▶ **AIM OF THE EXERCISE**: Set down exactly the lines below, starting at the one that contains "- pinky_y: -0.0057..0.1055" and ending at the one that contains "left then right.", with both of those lines included and nothing else.

============================================================

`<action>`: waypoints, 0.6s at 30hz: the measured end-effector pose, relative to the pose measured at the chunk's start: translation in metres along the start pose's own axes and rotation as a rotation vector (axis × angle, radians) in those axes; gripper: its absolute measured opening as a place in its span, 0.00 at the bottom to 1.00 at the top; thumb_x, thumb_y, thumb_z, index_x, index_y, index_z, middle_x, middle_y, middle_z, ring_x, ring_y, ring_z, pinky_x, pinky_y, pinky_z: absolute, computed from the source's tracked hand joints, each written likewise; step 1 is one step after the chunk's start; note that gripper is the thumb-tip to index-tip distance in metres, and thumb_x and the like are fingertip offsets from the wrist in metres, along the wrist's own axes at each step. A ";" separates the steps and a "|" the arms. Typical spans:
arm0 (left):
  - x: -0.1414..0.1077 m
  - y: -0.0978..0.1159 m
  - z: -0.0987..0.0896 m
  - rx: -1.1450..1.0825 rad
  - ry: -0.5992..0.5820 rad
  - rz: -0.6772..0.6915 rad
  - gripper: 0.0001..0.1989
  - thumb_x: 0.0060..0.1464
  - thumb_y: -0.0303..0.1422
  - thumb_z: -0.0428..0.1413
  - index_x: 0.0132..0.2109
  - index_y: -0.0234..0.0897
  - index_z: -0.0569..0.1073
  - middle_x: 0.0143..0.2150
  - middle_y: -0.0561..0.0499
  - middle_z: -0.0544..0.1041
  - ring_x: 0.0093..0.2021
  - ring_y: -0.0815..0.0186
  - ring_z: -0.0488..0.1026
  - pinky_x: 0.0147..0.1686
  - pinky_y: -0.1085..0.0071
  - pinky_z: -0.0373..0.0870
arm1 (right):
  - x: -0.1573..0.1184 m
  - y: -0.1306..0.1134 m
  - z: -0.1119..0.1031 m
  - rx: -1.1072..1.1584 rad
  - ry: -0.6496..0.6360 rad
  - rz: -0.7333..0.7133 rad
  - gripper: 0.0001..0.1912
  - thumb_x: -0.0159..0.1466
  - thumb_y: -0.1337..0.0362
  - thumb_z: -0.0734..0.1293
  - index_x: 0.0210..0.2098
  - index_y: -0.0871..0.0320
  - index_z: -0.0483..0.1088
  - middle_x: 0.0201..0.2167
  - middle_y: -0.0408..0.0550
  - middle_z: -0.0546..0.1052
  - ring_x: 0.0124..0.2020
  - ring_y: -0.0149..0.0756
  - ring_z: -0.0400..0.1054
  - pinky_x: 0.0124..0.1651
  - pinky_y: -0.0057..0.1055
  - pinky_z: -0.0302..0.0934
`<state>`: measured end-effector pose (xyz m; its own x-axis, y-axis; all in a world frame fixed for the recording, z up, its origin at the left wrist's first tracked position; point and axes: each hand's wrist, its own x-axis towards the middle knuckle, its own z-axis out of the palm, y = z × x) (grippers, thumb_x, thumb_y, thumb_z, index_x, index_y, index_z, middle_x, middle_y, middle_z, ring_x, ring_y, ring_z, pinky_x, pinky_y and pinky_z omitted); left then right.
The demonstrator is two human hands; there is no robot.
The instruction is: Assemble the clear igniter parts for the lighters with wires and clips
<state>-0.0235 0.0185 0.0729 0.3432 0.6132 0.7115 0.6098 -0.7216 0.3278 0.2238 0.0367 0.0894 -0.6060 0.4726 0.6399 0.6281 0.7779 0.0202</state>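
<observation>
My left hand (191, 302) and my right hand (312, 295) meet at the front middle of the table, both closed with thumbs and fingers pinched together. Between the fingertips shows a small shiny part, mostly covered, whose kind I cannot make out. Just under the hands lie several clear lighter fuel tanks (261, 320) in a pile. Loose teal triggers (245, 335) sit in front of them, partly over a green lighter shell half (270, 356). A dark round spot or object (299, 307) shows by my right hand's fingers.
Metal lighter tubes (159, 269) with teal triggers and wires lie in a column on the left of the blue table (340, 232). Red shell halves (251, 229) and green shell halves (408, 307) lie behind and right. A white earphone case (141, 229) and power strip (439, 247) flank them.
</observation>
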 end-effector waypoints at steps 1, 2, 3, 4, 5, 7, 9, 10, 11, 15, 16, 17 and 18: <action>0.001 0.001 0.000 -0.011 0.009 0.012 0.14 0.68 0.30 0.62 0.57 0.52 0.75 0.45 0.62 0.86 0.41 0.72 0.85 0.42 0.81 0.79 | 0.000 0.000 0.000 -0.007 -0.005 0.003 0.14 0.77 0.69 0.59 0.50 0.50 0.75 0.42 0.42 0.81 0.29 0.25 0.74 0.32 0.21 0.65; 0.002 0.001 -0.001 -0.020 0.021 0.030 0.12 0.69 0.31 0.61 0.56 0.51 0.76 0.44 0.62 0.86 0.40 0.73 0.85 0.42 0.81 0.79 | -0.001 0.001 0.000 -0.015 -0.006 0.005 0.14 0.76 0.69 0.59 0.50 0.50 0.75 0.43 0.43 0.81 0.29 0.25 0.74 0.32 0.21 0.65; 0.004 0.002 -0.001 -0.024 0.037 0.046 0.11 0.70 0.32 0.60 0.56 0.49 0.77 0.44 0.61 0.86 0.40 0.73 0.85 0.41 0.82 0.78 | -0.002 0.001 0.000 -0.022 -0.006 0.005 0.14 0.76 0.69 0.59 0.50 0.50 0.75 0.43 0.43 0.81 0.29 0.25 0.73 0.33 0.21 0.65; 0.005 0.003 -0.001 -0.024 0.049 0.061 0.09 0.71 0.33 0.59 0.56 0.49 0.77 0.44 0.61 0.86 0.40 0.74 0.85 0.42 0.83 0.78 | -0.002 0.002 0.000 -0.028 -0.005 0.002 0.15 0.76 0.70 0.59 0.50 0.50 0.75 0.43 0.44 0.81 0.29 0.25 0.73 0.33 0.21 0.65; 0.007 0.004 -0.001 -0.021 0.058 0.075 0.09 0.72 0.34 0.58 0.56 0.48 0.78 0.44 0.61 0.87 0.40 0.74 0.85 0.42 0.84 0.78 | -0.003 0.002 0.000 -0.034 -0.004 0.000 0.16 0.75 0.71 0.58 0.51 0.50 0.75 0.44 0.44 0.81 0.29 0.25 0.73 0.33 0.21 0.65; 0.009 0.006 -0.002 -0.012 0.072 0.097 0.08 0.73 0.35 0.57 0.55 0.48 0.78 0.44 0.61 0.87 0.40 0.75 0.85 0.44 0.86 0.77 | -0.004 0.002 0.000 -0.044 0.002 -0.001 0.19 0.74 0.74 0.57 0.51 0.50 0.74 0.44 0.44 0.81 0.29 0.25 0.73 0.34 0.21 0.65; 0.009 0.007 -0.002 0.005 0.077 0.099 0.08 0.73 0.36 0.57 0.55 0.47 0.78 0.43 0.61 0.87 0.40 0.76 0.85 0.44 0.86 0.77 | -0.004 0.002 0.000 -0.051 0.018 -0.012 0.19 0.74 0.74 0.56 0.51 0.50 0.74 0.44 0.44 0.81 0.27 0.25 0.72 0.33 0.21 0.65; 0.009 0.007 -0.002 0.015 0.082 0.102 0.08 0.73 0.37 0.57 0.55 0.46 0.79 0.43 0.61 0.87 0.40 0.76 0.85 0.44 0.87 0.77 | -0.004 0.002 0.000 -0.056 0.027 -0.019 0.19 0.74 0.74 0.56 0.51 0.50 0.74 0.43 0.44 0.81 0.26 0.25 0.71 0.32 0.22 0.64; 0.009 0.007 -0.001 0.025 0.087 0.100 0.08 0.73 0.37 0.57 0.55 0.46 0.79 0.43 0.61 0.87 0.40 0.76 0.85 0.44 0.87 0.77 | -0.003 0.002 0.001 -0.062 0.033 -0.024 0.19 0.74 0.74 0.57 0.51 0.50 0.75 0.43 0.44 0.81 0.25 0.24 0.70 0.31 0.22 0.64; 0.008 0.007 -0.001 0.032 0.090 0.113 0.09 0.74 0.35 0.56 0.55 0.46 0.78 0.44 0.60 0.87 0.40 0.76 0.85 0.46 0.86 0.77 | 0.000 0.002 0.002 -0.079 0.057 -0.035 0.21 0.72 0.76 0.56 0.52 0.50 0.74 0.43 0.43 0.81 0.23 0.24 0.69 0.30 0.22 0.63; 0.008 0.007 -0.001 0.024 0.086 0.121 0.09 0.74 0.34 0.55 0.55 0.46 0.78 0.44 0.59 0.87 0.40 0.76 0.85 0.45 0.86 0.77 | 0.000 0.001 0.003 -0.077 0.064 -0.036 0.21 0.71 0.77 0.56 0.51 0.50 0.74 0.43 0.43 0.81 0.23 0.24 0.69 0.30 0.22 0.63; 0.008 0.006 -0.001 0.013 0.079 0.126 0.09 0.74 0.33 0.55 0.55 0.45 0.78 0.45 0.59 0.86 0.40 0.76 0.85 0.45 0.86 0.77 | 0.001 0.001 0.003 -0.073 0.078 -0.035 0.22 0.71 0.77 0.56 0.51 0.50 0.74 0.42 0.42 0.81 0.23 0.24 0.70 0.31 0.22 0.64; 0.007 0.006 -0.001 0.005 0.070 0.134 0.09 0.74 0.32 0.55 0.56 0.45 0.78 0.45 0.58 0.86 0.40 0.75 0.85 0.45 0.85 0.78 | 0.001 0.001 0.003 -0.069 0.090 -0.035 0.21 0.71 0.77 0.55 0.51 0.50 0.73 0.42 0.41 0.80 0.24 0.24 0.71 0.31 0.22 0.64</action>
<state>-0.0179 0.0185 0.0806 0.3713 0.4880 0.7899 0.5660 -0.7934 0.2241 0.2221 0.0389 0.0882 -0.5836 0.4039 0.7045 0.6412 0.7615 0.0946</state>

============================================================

▶ **TASK RESULT**:
  - pinky_y: -0.0057..0.1055
  - pinky_z: -0.0302..0.0934
`<state>`: measured end-effector pose (xyz m; its own x-axis, y-axis; all in a world frame fixed for the recording, z up, its origin at the left wrist's first tracked position; point and axes: each hand's wrist, its own x-axis towards the middle knuckle, its own z-axis out of the palm, y = z × x) (grippers, thumb_x, thumb_y, thumb_z, index_x, index_y, index_z, middle_x, middle_y, middle_z, ring_x, ring_y, ring_z, pinky_x, pinky_y and pinky_z omitted); left then right.

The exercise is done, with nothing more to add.